Preach for Change

Michael Andres

Read: 2 Timothy 4:1-5

Preach the word; be ready in season and out of season. (v. 2)

Comparing Catholic and Protestant church interiors is illuminating. The altar in the center of a Catholic church speaks to the primacy of the Eucharist (also called Holy Communion or the Lord’s Supper). The pulpit in the center of a Reformed church, with Communion table below, speaks to the primacy of Word and Sacrament together.

Reformation beliefs about the power, clarity, and authority of Scripture led to the Bible’s significant use in the church and a wave of expository preaching. Preaching was not a matter of eloquent human oration, but rather of explaining verse by verse, chapter by chapter, the whole counsel of God. Because Scripture is the very word of God, Reformed preachers wanted to stay close to the biblical text, letting God’s Word transform hearts.
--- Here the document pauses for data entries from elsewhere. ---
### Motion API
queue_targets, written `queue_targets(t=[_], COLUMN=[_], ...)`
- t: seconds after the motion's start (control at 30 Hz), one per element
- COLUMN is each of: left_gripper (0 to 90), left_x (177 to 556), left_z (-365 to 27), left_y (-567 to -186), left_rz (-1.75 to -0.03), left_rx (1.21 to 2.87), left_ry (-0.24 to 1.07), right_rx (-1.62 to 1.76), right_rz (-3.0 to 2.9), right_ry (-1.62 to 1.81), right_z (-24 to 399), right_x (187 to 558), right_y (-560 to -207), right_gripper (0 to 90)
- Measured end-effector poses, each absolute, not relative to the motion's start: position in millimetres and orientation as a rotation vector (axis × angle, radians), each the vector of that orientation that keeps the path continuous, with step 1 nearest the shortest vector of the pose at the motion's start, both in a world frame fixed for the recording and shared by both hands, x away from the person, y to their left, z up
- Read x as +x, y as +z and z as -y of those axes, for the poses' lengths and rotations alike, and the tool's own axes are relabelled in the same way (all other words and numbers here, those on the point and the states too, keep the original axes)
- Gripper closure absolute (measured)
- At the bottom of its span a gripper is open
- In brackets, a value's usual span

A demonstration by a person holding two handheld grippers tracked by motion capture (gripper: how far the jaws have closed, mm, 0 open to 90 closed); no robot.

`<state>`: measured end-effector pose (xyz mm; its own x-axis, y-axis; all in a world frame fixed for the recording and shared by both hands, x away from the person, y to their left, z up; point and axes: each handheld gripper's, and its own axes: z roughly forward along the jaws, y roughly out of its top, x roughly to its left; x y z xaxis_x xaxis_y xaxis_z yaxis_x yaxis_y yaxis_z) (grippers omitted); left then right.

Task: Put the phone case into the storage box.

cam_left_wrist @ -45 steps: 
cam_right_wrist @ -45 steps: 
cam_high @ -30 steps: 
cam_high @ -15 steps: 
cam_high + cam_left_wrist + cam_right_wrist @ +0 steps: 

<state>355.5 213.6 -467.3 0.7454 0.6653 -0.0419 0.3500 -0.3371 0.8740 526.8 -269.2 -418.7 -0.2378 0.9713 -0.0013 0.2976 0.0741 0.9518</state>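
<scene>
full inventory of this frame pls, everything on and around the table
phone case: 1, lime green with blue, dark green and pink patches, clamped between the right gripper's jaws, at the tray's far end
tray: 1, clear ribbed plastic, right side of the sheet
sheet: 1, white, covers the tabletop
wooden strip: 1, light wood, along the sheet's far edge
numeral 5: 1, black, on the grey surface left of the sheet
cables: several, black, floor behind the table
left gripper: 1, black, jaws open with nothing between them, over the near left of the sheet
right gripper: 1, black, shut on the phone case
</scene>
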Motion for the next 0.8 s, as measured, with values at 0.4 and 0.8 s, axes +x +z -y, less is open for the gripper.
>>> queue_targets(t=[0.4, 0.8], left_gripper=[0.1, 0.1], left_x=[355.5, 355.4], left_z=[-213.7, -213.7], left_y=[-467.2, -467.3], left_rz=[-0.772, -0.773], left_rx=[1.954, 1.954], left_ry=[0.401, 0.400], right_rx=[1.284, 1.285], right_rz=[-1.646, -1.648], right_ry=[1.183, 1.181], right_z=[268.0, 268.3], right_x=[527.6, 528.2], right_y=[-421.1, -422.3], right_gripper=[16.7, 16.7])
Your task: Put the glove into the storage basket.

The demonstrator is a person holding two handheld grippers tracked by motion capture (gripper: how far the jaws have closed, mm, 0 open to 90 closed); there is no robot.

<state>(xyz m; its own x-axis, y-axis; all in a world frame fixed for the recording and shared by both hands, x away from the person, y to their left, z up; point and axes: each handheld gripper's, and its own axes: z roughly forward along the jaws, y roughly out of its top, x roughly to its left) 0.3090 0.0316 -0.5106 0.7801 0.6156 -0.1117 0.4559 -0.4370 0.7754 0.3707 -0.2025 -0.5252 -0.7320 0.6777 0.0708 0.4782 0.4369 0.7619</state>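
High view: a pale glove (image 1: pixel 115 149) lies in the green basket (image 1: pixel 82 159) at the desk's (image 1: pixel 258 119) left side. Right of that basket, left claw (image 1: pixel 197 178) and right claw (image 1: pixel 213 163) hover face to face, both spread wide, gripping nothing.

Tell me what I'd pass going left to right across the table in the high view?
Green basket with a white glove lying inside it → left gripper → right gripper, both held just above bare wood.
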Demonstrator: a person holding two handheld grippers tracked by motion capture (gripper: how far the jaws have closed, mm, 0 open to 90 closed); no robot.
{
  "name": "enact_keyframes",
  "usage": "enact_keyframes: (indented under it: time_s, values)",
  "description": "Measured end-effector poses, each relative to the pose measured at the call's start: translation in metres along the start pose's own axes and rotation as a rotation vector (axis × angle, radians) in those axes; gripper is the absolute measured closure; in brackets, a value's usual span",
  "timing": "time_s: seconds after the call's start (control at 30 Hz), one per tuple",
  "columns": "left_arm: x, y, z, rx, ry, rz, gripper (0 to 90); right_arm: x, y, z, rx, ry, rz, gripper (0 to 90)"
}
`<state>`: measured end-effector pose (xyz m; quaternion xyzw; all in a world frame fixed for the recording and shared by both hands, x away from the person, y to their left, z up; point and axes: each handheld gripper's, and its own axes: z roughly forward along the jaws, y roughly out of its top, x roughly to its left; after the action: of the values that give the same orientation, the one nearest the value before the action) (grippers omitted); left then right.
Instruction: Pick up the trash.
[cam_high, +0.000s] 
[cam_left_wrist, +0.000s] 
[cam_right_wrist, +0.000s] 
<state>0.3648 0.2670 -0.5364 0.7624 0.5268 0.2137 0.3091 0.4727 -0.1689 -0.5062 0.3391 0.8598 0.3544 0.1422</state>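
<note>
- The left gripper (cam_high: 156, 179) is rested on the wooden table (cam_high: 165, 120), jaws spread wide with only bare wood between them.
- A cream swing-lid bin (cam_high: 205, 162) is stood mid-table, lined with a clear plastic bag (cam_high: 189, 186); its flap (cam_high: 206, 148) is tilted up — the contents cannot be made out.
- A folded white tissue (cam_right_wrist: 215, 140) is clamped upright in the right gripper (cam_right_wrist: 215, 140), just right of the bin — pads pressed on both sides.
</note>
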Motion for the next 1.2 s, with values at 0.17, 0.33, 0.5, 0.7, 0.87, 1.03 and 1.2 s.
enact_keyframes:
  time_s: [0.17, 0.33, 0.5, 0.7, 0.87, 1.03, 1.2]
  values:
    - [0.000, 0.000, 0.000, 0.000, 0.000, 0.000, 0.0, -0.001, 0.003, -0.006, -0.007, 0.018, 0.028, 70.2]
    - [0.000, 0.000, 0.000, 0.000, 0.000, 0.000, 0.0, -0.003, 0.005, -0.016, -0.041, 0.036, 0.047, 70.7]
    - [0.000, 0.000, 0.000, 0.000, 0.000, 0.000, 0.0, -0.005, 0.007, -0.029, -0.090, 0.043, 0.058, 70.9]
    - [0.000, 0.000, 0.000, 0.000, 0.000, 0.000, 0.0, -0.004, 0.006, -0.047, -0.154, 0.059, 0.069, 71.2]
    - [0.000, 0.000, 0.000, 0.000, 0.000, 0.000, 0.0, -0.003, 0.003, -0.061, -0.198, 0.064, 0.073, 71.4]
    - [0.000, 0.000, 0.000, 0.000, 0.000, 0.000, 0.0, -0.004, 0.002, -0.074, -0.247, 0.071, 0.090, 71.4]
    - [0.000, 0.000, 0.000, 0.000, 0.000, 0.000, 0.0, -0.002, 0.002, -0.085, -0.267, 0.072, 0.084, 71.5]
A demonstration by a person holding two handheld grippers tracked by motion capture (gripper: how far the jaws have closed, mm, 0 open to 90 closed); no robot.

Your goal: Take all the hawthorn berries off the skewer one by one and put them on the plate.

Are we announcing Christ and listening to his Word preached often and meaningfully? Martin Luther saw himself primarily as a preacher. Luther preached often: on most Sundays, he preached two or three times, and at least two to three times during the week, adding up to 7,000 sermons between 1510 and 1546. Luther preached simply: “To preach simply is a great art. Christ . . . speaks only of the plowed field, of the mustard seed, and uses only common comparisons from the countryside.” Luther preached personally: “Christ ought to be preached to the end that faith in him may be established that He may not only be Christ, but be Christ for you and me.” —Michael Andres

Prayer: May I hear, speak, and be shaped by biblical preaching.